ALBUQUERQUE, N.M. — The SunZia Southwest Transmission Project has become a lightning rod for wildlife groups who fear the line’s proposed river crossing could be a death trap for migratory birds.
Under current plans, a small stretch of the 520-mile project would cross the Rio Grande near Escondido, just north of Socorro, something the Bureau of Land Management and the U.S. Fish and Wildlife Service already signed off on. But some environmentalists say the proposed siting would place high-voltage power lines and towers smack in between three wildlife refuges that together provide a seasonal roosting-and-foraging bridge for continental avian migration.
“All these migratory birds winter here because it’s some of the last wetlands left in New Mexico,” said Cecilia Rosacker, executive director of the Rio Grande Agricultural Land Trust. “It’s a critical passage for migrating birds to get to Mexico.”
As now proposed, the power lines would run through one of the narrowest passages between the Ladd S. Gordon Waterfowl Management and Sevilleta National Wildlife Refuge areas to the north, and the Bosque del Apache to the south. The lines would cross between two sandbars that provide historic roosts for migrating cranes.

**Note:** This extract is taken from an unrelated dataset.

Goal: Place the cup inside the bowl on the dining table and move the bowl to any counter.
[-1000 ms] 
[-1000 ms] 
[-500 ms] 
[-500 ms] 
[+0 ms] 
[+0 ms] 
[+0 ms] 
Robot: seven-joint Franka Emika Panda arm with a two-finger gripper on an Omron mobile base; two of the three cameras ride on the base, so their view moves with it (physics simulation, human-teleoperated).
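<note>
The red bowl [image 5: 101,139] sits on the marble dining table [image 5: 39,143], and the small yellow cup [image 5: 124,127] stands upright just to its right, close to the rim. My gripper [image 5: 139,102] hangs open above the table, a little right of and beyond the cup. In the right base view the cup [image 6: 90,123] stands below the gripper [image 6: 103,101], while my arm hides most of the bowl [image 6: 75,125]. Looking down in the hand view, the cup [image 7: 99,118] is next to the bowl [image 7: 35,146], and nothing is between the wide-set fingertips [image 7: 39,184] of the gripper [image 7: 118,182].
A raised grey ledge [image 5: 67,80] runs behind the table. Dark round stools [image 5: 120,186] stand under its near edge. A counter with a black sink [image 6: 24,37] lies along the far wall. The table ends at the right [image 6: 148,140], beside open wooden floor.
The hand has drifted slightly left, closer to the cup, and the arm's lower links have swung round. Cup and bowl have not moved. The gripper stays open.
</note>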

“If you want to maximize bird kill, that’s the place to put them,” Rosacker said.
The SunZia project aims to carry wind-generated electricity from central New Mexico to western markets. It’s currently under review at the state Public Regulation Commission, where wildlife groups presented their concerns during a week of hearings in June.
But SunZia is already approved by the BLM and Arizona regulators. New Mexico State Land Office permits are also expected later this year.